Ich fürchte, daß ich die Gewohnheit angenommen habe, meine Aufmerksamkeit auf andere Dinge zu richten, sobald Poirot seiner kleinen grauen Zellen Erwähnung tut. Ist das verwunderlich, da ich das alles schon so häufig habe hören müssen .?

Diesmal flüchtete sich meine Aufmerksamkeit zu den vier Personen, die am Nachbartisch saßen. Und als Hercule Poirots Selbstgespräch endlich zu einem Ende gelangte, warf ich schmunzelnd hin:

»Sie haben eine Eroberung gemacht. Die blonde Lady Edgware läßt Sie kaum aus den Augen.«

»Fraglos hat man sie darüber aufgeklärt, wer ich bin«, sagte mein Freund, mit dem Versuch, sich ein bescheidenes Aussehen zu geben, was ihm gründlich mißlang.

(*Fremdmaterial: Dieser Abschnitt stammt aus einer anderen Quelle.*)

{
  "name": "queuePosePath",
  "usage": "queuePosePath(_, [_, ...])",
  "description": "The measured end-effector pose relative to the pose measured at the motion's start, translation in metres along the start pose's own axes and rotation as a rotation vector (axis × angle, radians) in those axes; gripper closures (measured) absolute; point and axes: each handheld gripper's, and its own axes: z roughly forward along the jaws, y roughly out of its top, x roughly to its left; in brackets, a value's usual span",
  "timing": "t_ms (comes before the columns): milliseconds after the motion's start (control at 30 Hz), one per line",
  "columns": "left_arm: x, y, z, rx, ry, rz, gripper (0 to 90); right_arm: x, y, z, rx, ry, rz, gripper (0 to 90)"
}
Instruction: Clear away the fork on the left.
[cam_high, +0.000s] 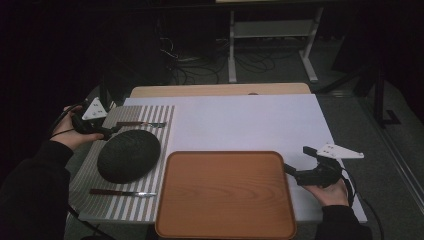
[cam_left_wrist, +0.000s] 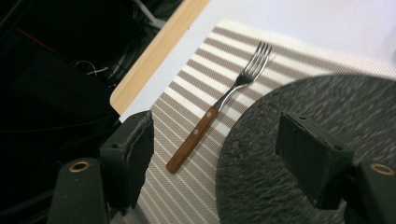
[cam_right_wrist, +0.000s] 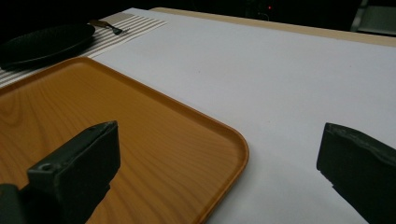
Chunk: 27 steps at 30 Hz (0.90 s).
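Observation:
A black round plate (cam_high: 129, 155) lies on a striped placemat (cam_high: 90, 197) at the table's left. A wooden-handled fork (cam_high: 141, 124) lies on the mat beyond the plate, and a wooden-handled knife (cam_high: 122, 192) lies on its near side. My left gripper (cam_high: 111, 130) hovers open at the plate's far left edge. In the left gripper view its jaws (cam_left_wrist: 215, 154) straddle the fork's handle (cam_left_wrist: 194, 140) and the plate's rim (cam_left_wrist: 317, 140). A brown wooden tray (cam_high: 225, 197), bare, sits at the front centre. My right gripper (cam_high: 298, 160) is open at the tray's right edge, over the tray's corner (cam_right_wrist: 233, 140).
A white sheet (cam_high: 250, 122) covers the table to the right of the mat, with the tabletop's wooden edge (cam_high: 220, 90) showing beyond it. The floor behind holds cables and a white table frame (cam_high: 270, 45). Dark surroundings flank the table.

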Motion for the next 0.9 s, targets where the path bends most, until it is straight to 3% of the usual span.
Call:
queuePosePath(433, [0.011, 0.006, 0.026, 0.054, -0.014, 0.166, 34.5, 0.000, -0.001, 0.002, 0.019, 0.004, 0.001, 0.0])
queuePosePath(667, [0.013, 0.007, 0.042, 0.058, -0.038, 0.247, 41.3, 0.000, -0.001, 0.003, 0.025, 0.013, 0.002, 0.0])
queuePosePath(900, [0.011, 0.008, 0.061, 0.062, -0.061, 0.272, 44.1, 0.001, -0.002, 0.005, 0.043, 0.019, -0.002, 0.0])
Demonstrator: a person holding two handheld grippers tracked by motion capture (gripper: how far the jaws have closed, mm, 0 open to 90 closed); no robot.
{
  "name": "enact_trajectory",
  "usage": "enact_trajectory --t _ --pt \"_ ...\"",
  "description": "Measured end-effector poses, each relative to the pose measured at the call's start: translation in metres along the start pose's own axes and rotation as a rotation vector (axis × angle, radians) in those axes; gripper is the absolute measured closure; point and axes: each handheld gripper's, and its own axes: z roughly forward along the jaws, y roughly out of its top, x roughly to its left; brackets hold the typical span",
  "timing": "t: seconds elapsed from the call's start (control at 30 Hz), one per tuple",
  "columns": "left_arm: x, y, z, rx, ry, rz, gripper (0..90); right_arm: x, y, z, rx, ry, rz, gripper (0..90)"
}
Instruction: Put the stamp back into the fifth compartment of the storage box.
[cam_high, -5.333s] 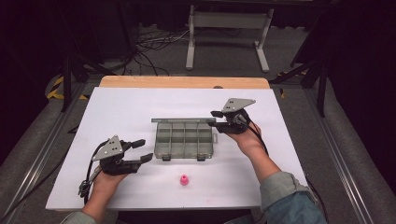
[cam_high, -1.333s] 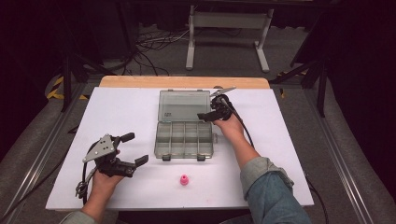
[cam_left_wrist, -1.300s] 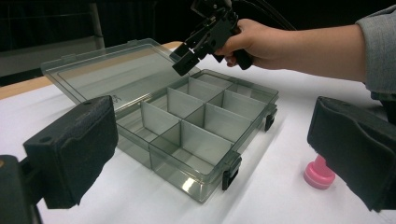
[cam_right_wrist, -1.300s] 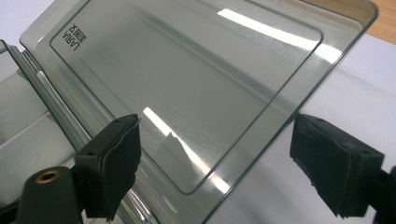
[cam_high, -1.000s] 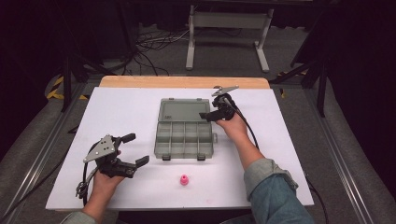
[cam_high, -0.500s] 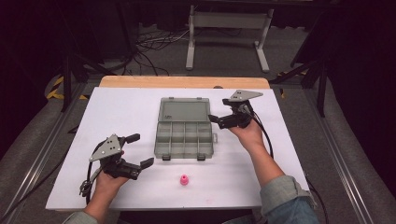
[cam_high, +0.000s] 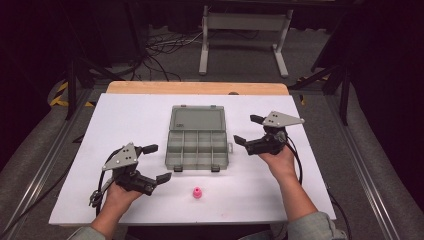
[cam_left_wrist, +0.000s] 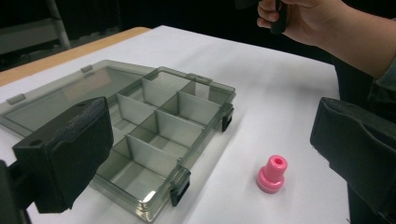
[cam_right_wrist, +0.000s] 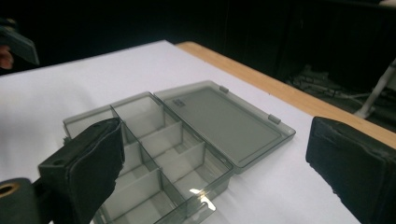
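Smoky-grey clear plastic compartment box (cam_high: 198, 144) at table centre, lid (cam_high: 197, 119) laid flat open toward 12 o'clock, all cells empty as far as visible. Small pink rubber stopper-shaped piece (cam_high: 197, 192) upright on white tabletop (cam_high: 280, 197), at 6 o'clock of box, apart from it. Left gripper (cam_high: 151, 166) at 8 o'clock of box, jaws wide, nothing held; in left gripper view pink piece (cam_left_wrist: 272, 174) sits between jaw tips but farther out. Right gripper (cam_high: 246, 131) at 3 o'clock of box, jaws wide, empty, just beside box wall.

Risks, judged: pink piece small & round – off-centre pinch could squirt it out or roll it off table edge at 6 o'clock. Light box may slide if bumped by either gripper w/o bracing; drop from too high could bounce piece out of cell
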Motion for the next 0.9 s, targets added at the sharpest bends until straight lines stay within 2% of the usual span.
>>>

»Ich meine, es gilt Ihrem berühmten Schnurrbart. Seine Schönheit hat sie berauscht.«

»Spötter!« Er streichelte ihn verstohlen. »Oh, diese Zahnbürste, die Sie tragen, Hastings, ist abscheulich - ist eine Grausamkeit, ein willkürliches Verkümmern der Gaben der Natur. Bekehren Sie sich zu einer besseren Einsicht - ich flehe Sie an.«

»Weiß Gott, Lady Edgware ist aufgestanden und will anscheinend mit uns sprechen«, sagte ich, ohne auf Poirots Beschwörung zu achten. »Martin Bryan macht offenbar den Versuch, sie zurückzuhalten, aber sie hört nicht auf ihn.«

Tatsächlich kam Jane Wilkinson jetzt mit raschem Schritt zu uns herüber. Poirot hatte sich erhoben, verbeugte sich, und ich tat dasselbe.

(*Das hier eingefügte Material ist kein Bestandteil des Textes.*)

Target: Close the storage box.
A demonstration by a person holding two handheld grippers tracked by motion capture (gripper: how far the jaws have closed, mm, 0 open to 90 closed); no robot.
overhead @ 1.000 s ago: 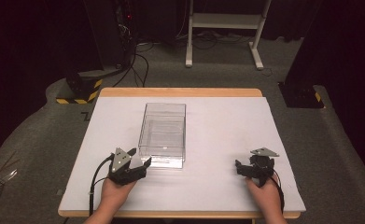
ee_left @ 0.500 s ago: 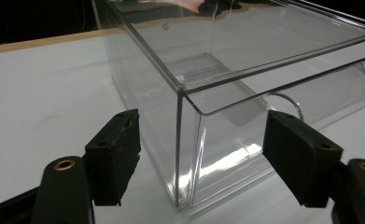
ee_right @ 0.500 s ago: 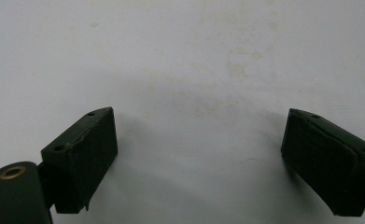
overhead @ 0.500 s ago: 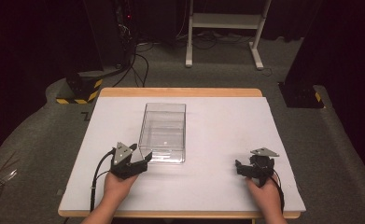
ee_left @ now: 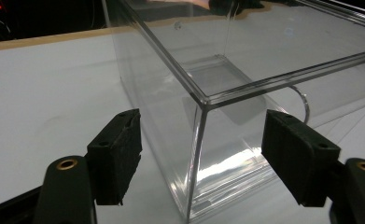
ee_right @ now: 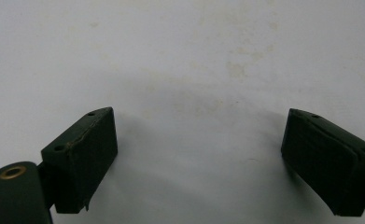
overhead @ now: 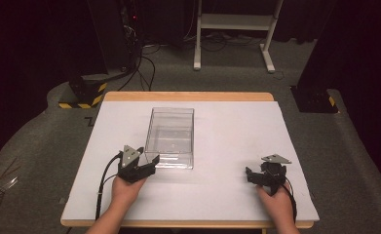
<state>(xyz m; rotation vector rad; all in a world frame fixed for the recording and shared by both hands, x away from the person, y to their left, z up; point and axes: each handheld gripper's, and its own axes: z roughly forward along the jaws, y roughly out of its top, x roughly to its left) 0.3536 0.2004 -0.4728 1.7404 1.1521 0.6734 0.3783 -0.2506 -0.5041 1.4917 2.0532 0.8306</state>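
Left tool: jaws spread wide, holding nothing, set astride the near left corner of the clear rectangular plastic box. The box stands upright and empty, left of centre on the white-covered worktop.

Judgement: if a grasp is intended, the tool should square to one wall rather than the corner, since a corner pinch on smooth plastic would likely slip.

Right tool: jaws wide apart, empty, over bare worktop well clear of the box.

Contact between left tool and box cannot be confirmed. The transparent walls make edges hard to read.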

»Monsieur Hercule Poirot, nicht wahr?« sagte die weiche, heisere Stimme.

»Zu Ihren Diensten.«

»Monsieur Poirot, ich muß mit Ihnen sprechen.«

»Bitte, Madame, wollen Sie nicht Platz nehmen?«

»Nein, nein, nicht hier. Privat muß ich Sie sprechen. Wir wollen hinauf in mein Appartement gehen.«

Inzwischen war auch Martin Bryan ihr gefolgt, der nun mit mißbilligendem Lachen das Wort ergriff.

»Sie müssen sich ein wenig gedulden, Jane. Wir sowohl als auch Mr. Poirot haben gerade angefangen zu essen.«

Aber eine Jane Wilkinson ließ sich nicht so leicht von etwas abbringen.